• _Work item_
Search the entries for the word "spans". Copy every line that holds it.

• _Stored items_
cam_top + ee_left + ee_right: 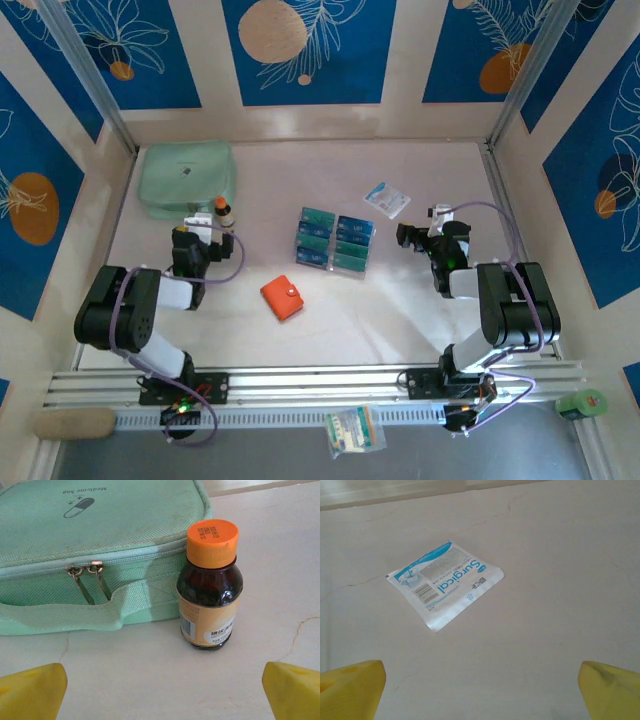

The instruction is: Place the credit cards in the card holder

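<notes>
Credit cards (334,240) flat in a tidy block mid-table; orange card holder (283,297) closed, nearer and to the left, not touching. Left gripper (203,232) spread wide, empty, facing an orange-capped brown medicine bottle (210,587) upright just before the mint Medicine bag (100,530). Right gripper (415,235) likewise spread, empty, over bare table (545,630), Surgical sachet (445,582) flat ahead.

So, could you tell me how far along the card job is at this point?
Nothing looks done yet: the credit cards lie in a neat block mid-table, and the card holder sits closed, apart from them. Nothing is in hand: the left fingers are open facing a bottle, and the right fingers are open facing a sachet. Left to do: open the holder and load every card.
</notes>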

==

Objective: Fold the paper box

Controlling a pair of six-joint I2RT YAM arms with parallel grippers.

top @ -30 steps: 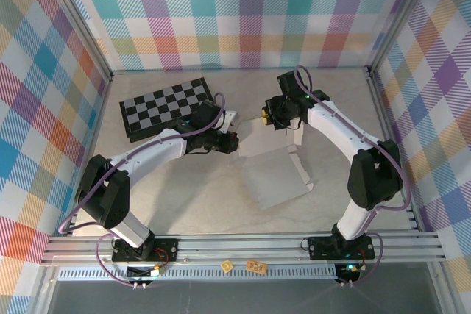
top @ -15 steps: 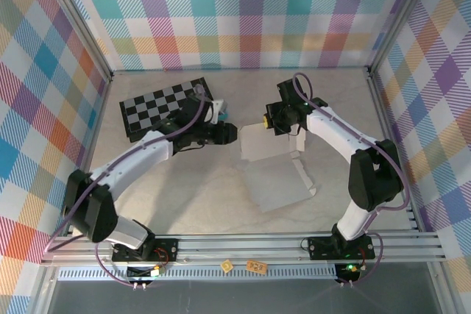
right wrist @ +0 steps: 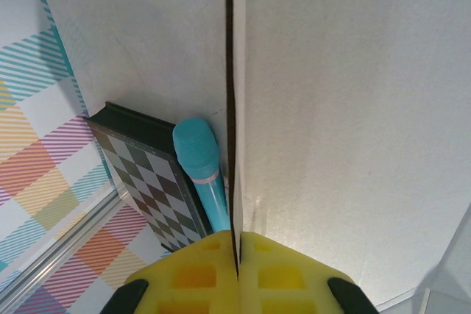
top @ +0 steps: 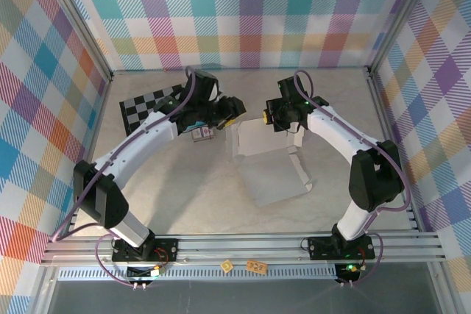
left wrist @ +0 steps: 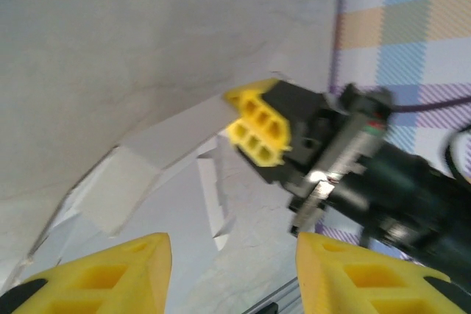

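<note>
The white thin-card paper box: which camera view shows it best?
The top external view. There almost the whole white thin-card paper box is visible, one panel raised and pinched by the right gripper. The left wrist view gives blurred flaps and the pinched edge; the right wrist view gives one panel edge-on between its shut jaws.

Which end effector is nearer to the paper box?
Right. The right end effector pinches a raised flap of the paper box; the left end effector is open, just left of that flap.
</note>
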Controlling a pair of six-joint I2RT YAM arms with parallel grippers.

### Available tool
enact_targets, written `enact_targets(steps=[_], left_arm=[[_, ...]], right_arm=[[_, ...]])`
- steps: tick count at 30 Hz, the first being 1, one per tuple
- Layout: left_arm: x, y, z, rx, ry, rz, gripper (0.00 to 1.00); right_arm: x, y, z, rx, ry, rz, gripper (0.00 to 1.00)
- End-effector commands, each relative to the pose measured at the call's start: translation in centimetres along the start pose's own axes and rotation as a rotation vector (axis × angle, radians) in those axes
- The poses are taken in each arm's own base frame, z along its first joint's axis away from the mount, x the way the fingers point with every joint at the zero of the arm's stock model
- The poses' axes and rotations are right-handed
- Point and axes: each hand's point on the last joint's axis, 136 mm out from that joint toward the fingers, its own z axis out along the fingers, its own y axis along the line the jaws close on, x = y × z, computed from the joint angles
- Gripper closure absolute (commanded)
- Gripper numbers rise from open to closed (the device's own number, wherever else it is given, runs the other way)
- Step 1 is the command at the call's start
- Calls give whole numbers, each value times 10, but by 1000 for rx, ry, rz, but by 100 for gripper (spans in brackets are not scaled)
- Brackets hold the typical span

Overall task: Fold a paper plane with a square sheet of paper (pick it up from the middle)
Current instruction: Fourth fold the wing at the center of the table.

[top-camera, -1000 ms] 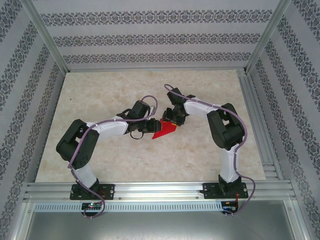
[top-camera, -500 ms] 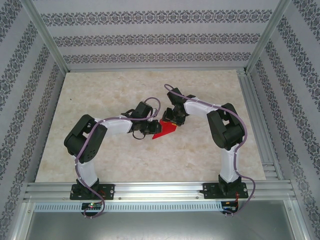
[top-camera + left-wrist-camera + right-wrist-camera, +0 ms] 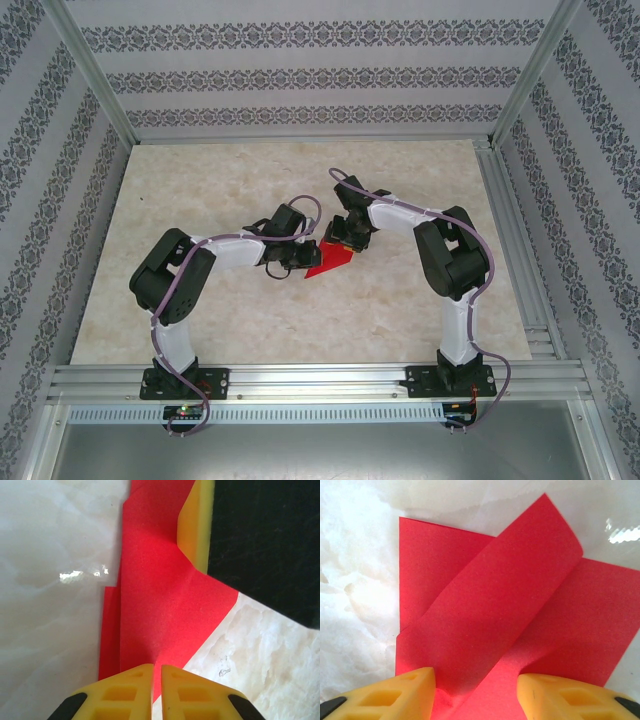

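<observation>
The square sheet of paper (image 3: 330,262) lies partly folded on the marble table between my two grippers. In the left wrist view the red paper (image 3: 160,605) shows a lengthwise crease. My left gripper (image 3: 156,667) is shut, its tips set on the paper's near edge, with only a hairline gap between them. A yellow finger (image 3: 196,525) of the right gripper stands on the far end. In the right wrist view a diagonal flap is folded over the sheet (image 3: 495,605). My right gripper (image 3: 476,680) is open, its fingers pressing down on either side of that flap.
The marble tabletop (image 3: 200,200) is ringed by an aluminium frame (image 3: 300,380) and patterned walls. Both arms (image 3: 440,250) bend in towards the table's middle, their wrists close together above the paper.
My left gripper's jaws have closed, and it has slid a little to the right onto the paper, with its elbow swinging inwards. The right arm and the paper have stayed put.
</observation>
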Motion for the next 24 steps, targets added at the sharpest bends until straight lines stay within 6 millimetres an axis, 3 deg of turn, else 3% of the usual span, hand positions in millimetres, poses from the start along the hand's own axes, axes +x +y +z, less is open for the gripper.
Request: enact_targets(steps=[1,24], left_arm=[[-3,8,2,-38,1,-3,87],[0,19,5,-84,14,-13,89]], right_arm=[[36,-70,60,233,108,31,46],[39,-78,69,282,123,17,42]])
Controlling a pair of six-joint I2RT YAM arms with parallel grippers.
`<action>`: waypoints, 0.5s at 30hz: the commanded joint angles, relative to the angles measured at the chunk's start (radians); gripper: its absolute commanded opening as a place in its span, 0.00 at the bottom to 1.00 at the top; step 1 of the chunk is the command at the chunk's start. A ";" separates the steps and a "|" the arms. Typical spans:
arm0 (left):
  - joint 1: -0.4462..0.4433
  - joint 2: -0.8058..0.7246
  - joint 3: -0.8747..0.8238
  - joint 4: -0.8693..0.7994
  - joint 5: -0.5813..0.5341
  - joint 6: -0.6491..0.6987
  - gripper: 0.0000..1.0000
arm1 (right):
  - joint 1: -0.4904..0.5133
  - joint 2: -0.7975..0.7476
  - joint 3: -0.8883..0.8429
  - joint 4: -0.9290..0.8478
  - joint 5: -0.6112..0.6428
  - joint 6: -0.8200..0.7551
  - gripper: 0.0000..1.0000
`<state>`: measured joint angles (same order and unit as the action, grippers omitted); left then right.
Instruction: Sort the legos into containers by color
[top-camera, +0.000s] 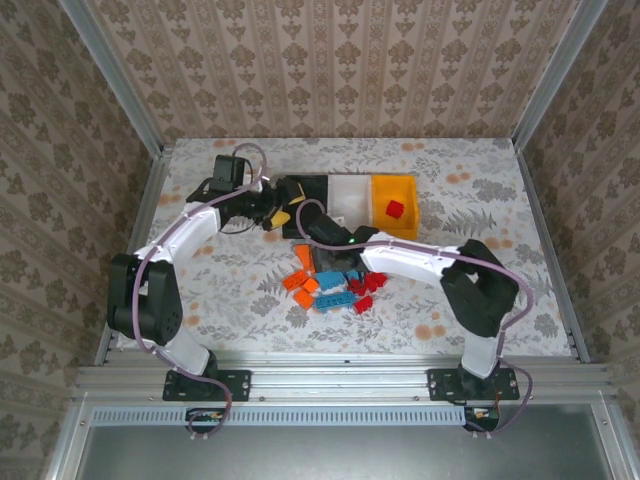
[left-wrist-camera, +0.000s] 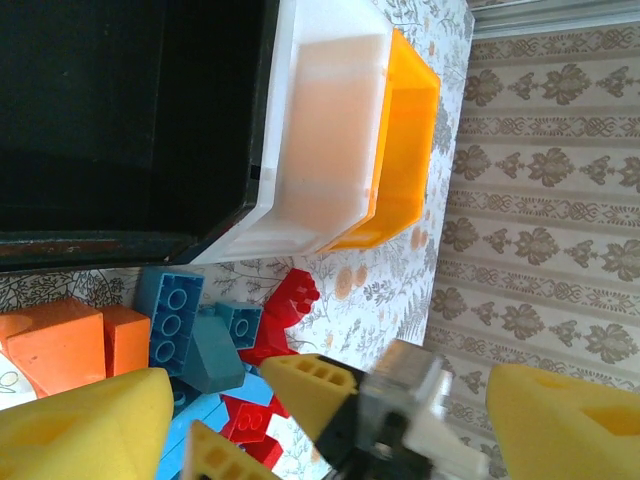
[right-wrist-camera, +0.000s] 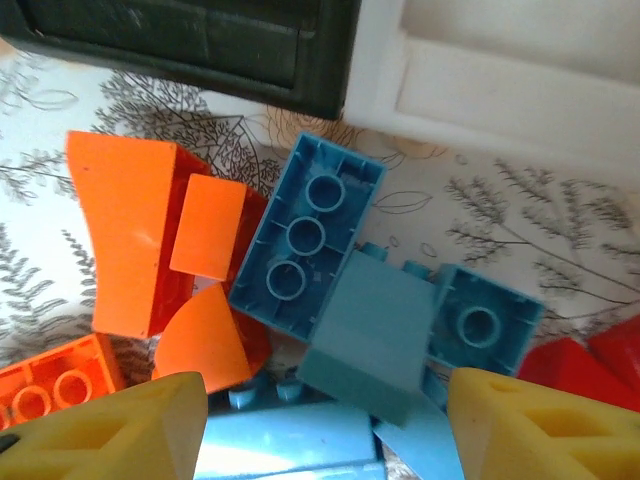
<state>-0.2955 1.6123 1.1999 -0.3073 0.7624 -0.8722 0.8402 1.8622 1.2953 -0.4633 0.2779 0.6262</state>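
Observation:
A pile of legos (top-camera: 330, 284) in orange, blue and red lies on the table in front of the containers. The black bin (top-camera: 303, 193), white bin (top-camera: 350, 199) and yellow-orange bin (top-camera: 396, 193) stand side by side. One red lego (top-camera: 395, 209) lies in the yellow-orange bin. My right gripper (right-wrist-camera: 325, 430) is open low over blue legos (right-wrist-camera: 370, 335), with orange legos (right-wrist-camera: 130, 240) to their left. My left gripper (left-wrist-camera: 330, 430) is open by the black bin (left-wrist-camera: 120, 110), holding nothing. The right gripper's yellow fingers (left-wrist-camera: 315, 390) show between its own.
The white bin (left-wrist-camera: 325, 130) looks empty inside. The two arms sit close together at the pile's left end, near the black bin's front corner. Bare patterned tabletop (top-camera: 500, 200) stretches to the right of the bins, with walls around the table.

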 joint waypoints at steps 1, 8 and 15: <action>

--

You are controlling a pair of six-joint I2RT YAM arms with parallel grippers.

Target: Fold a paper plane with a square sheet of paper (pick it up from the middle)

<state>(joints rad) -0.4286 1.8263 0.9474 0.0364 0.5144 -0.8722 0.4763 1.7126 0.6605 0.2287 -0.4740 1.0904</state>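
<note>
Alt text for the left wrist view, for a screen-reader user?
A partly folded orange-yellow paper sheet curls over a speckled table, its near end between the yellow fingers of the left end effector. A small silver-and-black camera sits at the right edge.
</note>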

• _The answer_
- Calls give whole numbers, each value times 10, but by 1000 for rx, ry, rz, but by 100 for gripper (spans in brackets are not scaled)
`<action>`: waypoints, 0.5s at 30hz: the commanded joint angles, relative to the angles measured at the chunk's start (radians); gripper: its absolute commanded opening as a place in its span, 0.00 at the bottom to 1.00 at the top; step 1 of the chunk is the command at the chunk's start. A ";" separates the steps and a "|" the arms. Typical spans:

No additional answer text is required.